Cuando llegó la pandemia tuve que cuidar a mi padre que se moría –lo alimentaba, lo bañaba, lo cambiaba– era agotador. Recordé que había un método para aprender inglés que consistía en estudiarlo con un grabador al lado encendido con las lecciones mientras uno dormía. Yo me acercaba a mi padre cuando se dormía y le decía: Dale, ya está, pone el punto final. Una de esas noches en que volvía a casa recorriendo la ciudad vacía por el toque de queda sanitario, llegué agotado y decidí rendirme, pero no sólo de manera simbólica, sino de manera práctica: hice con una escoba y una toalla blanca una bandera de rendición y la planté en el balcón de casa bajo una llovizna tenue. Como me había rendido, dormí plácidamente y al otro día volví con renovadas fuerzas a ocuparme de mi viejo.

Le conté esto al Chango –el cantante de El mató– y al poco tiempo escuché una canción que sacó en su primer disco solista que hablaba de esta experiencia. La canción empieza así: “Hoy colgué en el balcón mi bandera blanca”. Pero rápidamente pasa a otro registro que no tiene nada que ver con lo que le había contado: “Esa niña bonita que todo lo atrapa/ Voy a rendirme no quiero volver a intentar”. Siempre me interesó esa capacidad que tienen ciertos letristas para hacer funcionar la realidad a su favor y no quedar prisioneros de la anécdota que los inspiró. Federico Moura también lo hizo. Recordando una tarde en su casa de City Bell con toda su familia, añoró el rostro de su hermano mayor posteriormente desaparecido por la dictadura militar y escribió la canción Pronta entrega: “Recordando tu expresión/ vuelvo a desear/ esas noches de calor/llenas de ansiedad”. Pero el tema sale del registro personal, vivencial, y pasa a otra dimensión: “Sofocado por el sueño y la pasión/ busco un cuerpo para amar/ la distancia va perdiendo su espesor/ pronta entrega por favor”.

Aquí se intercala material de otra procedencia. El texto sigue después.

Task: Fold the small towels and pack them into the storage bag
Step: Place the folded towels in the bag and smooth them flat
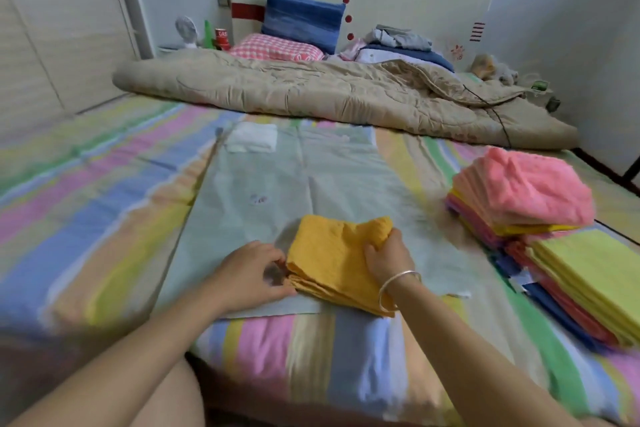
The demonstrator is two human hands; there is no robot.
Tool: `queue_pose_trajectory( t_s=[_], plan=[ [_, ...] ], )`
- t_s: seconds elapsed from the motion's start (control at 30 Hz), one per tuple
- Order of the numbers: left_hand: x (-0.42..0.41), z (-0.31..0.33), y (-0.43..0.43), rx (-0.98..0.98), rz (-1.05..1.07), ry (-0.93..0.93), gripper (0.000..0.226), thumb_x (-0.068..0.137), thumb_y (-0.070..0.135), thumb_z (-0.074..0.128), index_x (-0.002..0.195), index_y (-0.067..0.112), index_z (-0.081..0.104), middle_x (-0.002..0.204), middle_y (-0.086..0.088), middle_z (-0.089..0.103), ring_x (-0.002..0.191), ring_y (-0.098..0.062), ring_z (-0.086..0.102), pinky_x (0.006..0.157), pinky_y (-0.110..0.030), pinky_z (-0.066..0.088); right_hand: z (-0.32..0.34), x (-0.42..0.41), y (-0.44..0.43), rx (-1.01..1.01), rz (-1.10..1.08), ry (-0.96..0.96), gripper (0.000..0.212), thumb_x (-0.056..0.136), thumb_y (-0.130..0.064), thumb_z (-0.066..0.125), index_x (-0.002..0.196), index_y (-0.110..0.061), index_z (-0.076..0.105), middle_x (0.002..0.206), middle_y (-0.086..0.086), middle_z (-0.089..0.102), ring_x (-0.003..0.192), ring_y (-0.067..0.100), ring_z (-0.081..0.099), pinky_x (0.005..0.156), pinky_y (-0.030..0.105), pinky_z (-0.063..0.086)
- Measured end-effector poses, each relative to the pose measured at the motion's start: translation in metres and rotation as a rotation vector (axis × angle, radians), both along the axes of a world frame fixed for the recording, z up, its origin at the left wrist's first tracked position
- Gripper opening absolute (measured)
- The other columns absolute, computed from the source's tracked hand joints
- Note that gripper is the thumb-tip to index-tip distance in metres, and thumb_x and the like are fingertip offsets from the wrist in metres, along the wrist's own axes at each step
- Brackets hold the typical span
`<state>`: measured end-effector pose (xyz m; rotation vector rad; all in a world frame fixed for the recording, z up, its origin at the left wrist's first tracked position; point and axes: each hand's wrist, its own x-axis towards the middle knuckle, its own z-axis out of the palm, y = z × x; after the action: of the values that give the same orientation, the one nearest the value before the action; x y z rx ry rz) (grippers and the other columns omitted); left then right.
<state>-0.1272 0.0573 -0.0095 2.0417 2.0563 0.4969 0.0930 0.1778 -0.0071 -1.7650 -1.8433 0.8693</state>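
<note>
- Left hand (254, 272): fingers curled, pinching the left edge of the orange towel (332, 260).
- Right hand (388, 255): gripping the towel's far right corner; silver bangle (398, 284) on wrist.
- Orange towel: folded, lying on the near end of the pale green storage bag (277, 177).
- Storage bag: flat on striped bedsheet (104, 204).
- Towel stacks (540, 218): right of bag, pink uppermost.
</note>
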Motion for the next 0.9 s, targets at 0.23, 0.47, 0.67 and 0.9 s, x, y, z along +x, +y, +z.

¿Qué es lo que hace que alguien que era un completo extraño se convierta en tu amigo o amiga y por lo mismo en algo esencial de tu vida? ¿Cómo funcionó el atractor para que esto suceda? Un amiga o amigo es un bien en sí mismo, nunca lo vas a poder reificar, querés estar con ella o con él porque sí, porque hace mejor tu día. Porque lo potencia. Ahora estoy yendo en un auto hacia Tolosa, el remisero absoluto que me lleva me pregunta si voy por trabajo. Le digo que no, que un amigo músico está haciendo un video y me pidió que participara. El remisero me pregunta si hago música. Le digo que no, que no sé tocar ningún instrumento y que no puedo tararear ninguna canción. Me mira por el espejo. Tal vez esté pensando qué mierda voy a hacer en el video. Pienso en el poema de John Ashbery que tanto me gusta: Alguien viaja furiosamente hacia vos/ a una velocidad increíble/viaja día y noche/a través de la nieve y el calor del desierto/a través de torrents/ a través de gargantas/ Aunque ¿podrá encontrarte, reconocerte cuando te vea,/ Darte lo que tiene para vos?“.